When standing in a "set position" or setting up for a squat, why specifically are the toes turned out? Paul Chek had given an actual 30 degree figure. Mike Clark added that as the feet get wider, so does the angle of the hip. Is it somehow related to femur head in the acetabulum? Also, where does this information come from? The toe out information seems to be fairly common, but is there any scientific backup for this?
I believe the point Chek is/was trying to make was that the toes can be turned out up to 30 degrees for reasons of comfort and safety. Many individuals will/do have orthopedic differences due to injury history, common physical stessors and of course genetics. When these restrictions are present, an angling out of the toe/foot can "free up" the ankle and/or hip joints, so to speak. This is not an absolute for all people as some will not need such a drastic angle. The measure of 30 degrees is considered the maximum angle for safety/stability of the kinetic chain during a squat. Consider the following points:
- As the toes are angled out, so too must the tibia and femur externally rotate/abduct so as to maintain proper alignment and OIARs (Optimal Instantaneous Axiis of Rotation) of the ankle, knee and hip. Hand-in-hand with this external rotation/abduction must be a slightly wider foot placement as well. All of this equates to maintenance of joint health/integrity and the avoidance of injury.

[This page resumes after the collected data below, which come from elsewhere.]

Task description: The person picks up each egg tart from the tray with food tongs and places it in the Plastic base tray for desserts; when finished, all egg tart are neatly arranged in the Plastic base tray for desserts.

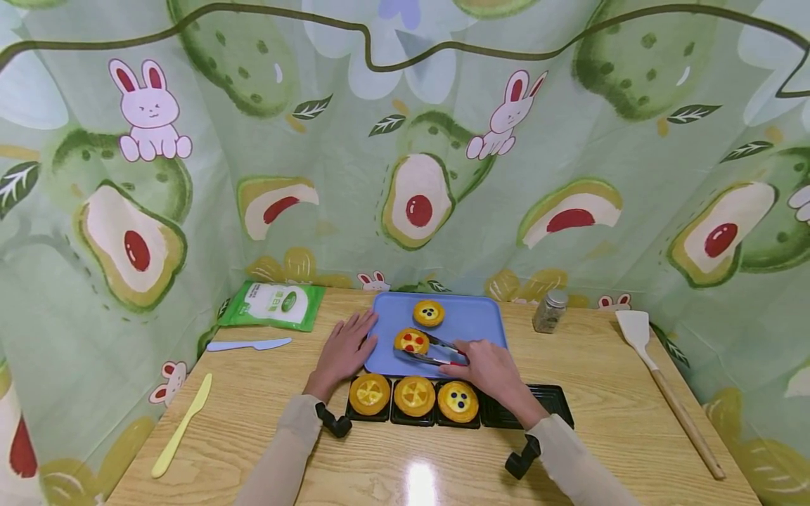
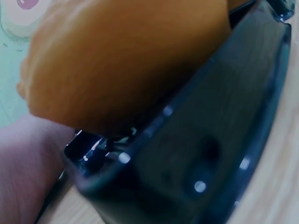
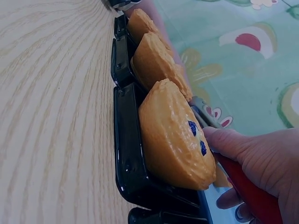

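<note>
My right hand grips red-handled tongs. In the head view the tongs' black arms reach left, their tips on either side of an egg tart with red berries on the blue tray. Behind it on the tray lies a tart with blueberries. My left hand rests with its fingers stretched along the tray's left edge. In front of the tray, small black boxes hold two tarts with orange wedges and another blueberry tart. The left wrist view shows a tart in its box close up.
An unfilled black box stands at the row's right end. Left are a green packet, a blue knife and a yellow knife. Right are a spice jar and a wooden-handled spatula. A patterned curtain hangs behind the table.
</note>
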The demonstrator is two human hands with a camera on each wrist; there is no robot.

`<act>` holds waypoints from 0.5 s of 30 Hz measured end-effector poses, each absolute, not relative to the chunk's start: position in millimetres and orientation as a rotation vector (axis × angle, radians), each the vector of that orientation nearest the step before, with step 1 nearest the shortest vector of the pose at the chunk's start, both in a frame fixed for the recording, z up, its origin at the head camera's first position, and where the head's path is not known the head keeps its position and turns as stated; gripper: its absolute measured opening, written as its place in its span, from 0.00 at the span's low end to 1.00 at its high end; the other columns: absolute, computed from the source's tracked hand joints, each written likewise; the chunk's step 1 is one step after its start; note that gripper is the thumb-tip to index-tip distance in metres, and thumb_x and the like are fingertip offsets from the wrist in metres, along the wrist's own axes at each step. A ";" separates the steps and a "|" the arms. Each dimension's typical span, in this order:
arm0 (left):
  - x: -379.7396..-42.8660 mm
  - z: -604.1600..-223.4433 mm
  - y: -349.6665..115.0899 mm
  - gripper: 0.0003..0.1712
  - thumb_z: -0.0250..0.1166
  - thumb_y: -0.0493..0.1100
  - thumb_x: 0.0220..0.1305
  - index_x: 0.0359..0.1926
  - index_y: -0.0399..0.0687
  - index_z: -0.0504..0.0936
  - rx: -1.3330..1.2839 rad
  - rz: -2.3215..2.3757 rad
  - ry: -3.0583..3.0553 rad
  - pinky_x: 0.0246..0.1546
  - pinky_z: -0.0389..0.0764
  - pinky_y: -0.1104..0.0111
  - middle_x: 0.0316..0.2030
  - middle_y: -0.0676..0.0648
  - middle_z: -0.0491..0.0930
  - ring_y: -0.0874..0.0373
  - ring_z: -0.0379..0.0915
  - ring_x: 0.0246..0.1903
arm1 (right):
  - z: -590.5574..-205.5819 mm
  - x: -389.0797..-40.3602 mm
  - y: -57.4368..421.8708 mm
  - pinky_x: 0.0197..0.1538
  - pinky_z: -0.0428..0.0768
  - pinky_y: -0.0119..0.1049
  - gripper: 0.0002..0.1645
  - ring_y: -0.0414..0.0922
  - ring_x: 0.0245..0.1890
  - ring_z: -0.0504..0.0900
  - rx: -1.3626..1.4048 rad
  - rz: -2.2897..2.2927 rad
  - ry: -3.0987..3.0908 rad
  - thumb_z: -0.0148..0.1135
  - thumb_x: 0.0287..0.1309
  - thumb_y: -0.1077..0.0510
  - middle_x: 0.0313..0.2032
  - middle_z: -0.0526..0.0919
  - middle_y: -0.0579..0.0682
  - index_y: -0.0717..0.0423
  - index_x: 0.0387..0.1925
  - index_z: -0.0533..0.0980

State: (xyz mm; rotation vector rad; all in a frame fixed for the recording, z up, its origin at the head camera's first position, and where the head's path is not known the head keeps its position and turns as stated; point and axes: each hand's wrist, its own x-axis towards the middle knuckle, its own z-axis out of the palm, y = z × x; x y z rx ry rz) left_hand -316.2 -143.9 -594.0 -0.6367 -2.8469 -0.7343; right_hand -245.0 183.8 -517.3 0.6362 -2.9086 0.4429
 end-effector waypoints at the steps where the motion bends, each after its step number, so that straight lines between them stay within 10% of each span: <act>1: -316.2 -593.9 -143.8 0.35 0.46 0.58 0.82 0.82 0.53 0.61 -0.637 -0.734 -2.847 0.78 0.47 0.41 0.81 0.48 0.57 0.41 0.49 0.80 | -517.7 -244.8 184.3 0.21 0.49 0.32 0.32 0.37 0.13 0.55 0.633 0.445 -2.906 0.71 0.59 0.30 0.16 0.52 0.39 0.46 0.22 0.66; 15: -314.9 -590.5 -142.8 0.34 0.48 0.57 0.82 0.82 0.52 0.62 -0.635 -0.743 -2.838 0.77 0.48 0.40 0.80 0.48 0.58 0.40 0.50 0.80 | -518.7 -242.5 188.1 0.18 0.52 0.32 0.31 0.38 0.12 0.59 0.608 0.366 -2.907 0.72 0.56 0.28 0.15 0.57 0.41 0.48 0.25 0.71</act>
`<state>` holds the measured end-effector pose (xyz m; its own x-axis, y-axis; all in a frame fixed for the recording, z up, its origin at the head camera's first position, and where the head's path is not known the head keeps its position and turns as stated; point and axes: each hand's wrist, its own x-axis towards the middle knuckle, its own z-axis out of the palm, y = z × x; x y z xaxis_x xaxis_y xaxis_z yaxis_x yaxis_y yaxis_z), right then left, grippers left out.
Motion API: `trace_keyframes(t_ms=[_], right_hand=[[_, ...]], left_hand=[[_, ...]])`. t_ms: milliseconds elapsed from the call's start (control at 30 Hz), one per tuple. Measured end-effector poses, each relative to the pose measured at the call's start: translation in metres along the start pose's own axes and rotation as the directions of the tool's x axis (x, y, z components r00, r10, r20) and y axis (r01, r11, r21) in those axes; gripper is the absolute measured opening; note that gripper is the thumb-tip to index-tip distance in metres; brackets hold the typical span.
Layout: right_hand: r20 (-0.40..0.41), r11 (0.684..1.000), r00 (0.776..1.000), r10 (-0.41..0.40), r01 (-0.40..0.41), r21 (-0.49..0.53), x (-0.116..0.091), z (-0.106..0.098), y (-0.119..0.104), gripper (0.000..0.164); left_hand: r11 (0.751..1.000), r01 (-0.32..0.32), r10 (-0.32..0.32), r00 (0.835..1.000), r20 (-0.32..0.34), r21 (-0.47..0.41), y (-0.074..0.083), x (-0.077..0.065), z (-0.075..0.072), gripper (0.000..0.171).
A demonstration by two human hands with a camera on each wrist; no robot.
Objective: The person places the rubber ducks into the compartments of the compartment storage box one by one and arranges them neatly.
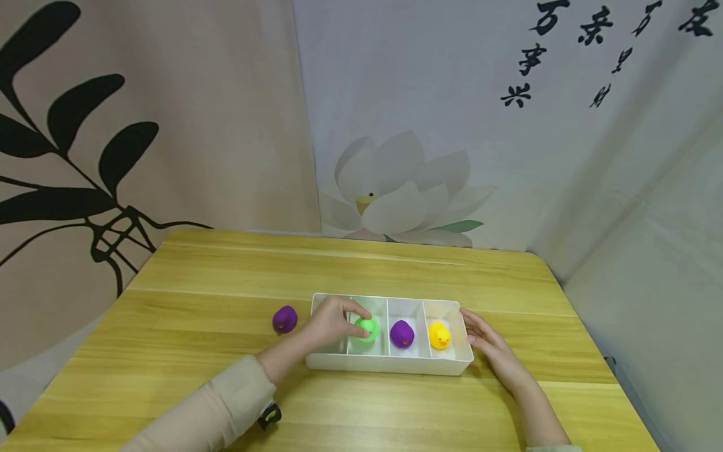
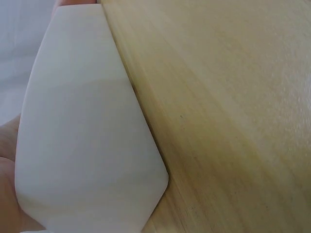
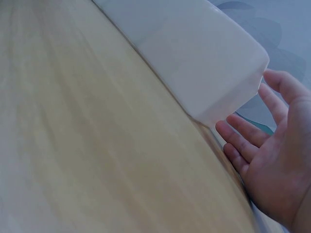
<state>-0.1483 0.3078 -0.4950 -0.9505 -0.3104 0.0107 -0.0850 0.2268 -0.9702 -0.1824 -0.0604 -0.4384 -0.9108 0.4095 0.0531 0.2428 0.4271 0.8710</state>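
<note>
Honestly, the left hand [image 1: 332, 325] had the green toy [image 1: 369, 329] pinched between thumb and fingers, in or just above the second compartment from the left of the white tray [image 1: 384, 364]; couldn't tell if it touched bottom. The right hand [image 1: 497, 350] was loosely spread, fingertips against the tray's right end, not wrapped round it. One purple toy [image 1: 402, 334] sat in the third compartment, a yellow duck [image 1: 439, 336] in the fourth. My worry was that light-looking touch: if the left hand snagged a divider [image 1: 388, 323], the tray could probably skid. An off-centre pinch might also pop that roundish toy sideways. And a second purple toy [image 1: 285, 319] lay loose on the table [image 1: 395, 411] near the left forearm [image 1: 288, 356], so a careless swing could send it rolling.
</note>
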Motion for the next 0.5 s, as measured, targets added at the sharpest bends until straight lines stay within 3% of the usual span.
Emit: trace_keyframes(t_ms=[500], right_hand=[[0.006, 1.000, 1.000, -0.021, 0.021, 0.008, 0.0002, -0.0003, 0.0008, 0.050]], left_hand=[[0.996, -0.004, 0.003, 1.000, 0.017, 0.094, -0.0035, 0.0041, 0.0058, 0.024]])
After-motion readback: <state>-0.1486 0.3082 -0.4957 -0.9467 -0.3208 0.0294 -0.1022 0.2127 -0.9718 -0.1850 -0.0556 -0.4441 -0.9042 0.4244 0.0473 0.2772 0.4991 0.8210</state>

- This angling out means that the normally sagittal plane squat is now slightly approaching the frontal plane. Take a look at the simplified diagram below. In figure A, you can see the position of the segments in a purely sagittal plane squat. Particularly notice how much more dorsiflexion is required in this version of the squat.

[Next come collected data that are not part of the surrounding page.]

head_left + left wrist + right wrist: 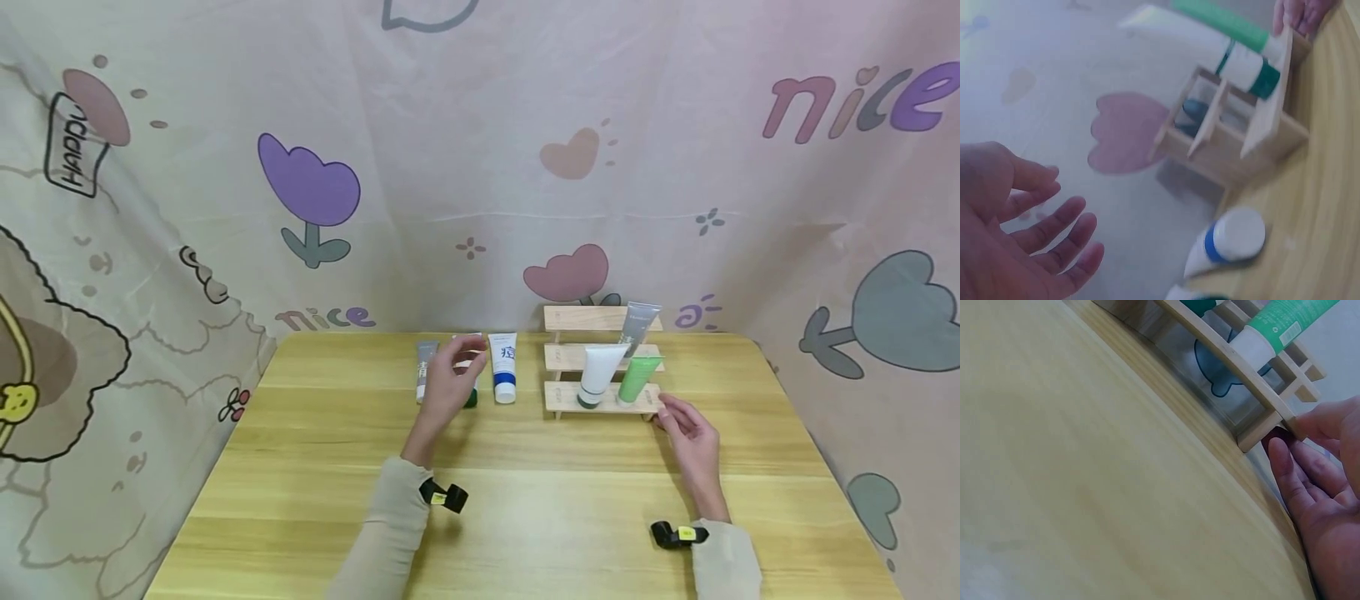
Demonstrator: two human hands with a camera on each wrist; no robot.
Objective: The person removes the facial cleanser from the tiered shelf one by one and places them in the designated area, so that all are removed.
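Observation:
My left hand (452, 379) is held above a tube with a dark green cap (471, 400), partly covering it; the fingers are loosely bent with nothing between them. At the right, my right hand (692, 433) pinches the front right corner of a three-tier wooden rack (564, 398), thumb on top and fingers beneath the shelf end in the right wrist view. A white tube with a green cap (600, 373) and a light green tube (639, 377) stand cap-down on the rack's lowest shelf, leaning right. Behind them a grey tube (637, 327) stands higher up.
Left of the rack, a white tube with a blue band (505, 367) lies on the wooden table (540, 517). A grey tube (424, 367) lies beyond the left hand's other side. A patterned cloth (450, 167) hangs along the table's back edge.

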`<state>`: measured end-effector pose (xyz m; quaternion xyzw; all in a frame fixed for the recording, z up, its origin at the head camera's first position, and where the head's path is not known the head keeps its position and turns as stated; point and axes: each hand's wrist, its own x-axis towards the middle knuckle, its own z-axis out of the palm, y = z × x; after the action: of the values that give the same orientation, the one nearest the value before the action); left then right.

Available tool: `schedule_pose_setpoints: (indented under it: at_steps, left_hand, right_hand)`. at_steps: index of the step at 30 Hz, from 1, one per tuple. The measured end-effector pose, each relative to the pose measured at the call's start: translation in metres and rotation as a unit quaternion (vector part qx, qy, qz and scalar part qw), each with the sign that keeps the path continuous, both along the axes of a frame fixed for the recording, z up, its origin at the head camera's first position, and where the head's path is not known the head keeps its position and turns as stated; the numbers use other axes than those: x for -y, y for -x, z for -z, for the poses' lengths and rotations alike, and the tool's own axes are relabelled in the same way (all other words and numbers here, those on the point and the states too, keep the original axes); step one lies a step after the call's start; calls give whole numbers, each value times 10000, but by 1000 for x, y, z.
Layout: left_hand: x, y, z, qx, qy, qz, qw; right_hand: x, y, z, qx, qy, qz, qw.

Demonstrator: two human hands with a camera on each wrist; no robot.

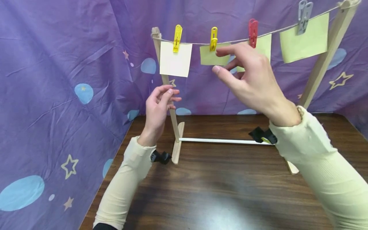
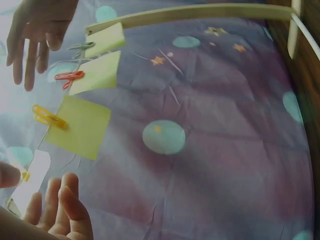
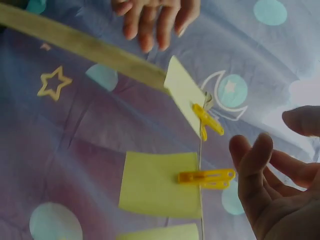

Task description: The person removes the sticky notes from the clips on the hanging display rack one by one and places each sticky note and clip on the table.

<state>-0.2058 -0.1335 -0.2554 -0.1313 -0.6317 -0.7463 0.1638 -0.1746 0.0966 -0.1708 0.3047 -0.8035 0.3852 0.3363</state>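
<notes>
My right hand [image 1: 253, 75] is raised near the string, its thumb and index finger apart and holding nothing. Just off its fingertips, a yellow clothespin [image 1: 213, 38] clips a yellow-green paper square [image 1: 207, 57] to the string; the right wrist view shows a gap between hand and clothespin [image 3: 212, 176]. My left hand [image 1: 157, 107] hovers below a pale paper square [image 1: 175, 65], fingers loosely bent and grasping nothing. Another yellow clothespin [image 1: 177, 36] pins that pale square. Behind my right hand hangs a further yellow-green sheet [image 1: 265, 44], partly hidden, under a red clothespin [image 1: 253, 32].
A grey clothespin [image 1: 304, 17] holds one more yellow-green sheet [image 1: 307, 41] at the right. The string runs between two wooden posts [image 1: 325, 64], joined low down by a white rod [image 1: 215, 140]. They stand on a dark wooden table [image 1: 201, 185] before a purple patterned cloth [image 1: 72, 48].
</notes>
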Motion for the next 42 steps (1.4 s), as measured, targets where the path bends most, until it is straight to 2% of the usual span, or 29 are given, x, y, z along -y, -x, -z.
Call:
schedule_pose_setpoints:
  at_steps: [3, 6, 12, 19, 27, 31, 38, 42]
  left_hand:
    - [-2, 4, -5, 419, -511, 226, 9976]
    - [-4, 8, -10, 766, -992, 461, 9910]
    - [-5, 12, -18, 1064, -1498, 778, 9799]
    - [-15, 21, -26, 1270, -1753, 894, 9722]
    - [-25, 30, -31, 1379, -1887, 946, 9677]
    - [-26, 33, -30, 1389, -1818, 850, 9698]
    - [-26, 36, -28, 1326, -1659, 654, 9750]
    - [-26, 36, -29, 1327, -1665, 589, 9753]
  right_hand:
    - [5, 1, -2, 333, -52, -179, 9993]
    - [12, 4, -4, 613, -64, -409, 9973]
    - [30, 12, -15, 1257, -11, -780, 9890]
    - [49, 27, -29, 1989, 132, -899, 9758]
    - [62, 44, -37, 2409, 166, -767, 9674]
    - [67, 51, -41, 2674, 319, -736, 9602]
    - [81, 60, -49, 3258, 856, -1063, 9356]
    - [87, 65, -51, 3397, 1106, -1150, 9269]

- Contrast this with figure B, which is albeit an extreme example of the sumo squat position very close to the frontal plane. Notice how much less dorsiflexion is required. This is due to the "shortening" of the lever arm (femur) that occurs when the lower extremity is externally rotated/abducted during the squat pattern. This can be beneficial for those individuals who have some restriction in the hip, knee and of course the ankle such as a lack of adequate dorsiflexion. It may also benefit to those with genetic structural features such as an abnormally long femur comparatively speaking to the trunk and tibia, which make up the other two segments of the squat.
If an individual is still unable to learn/perform a squatting pattern with the toes at a 30 degree angle, than "freeing up" the restriction(s) identified in the assessment should likely be the priority. This may be accomplished via some sort of stretching/flexibility and/or joint mobilization technique or therapy such as neuromuscular therapy, massage therapy or perhaps chiropractic care, etc.
For a great resource on mechanics, I suggest Joint Structure and Function - A Comprehensive Analysis by Norkin and Levangie. It's a tough but great read, and it should provide you with the research and evidence you're seeking.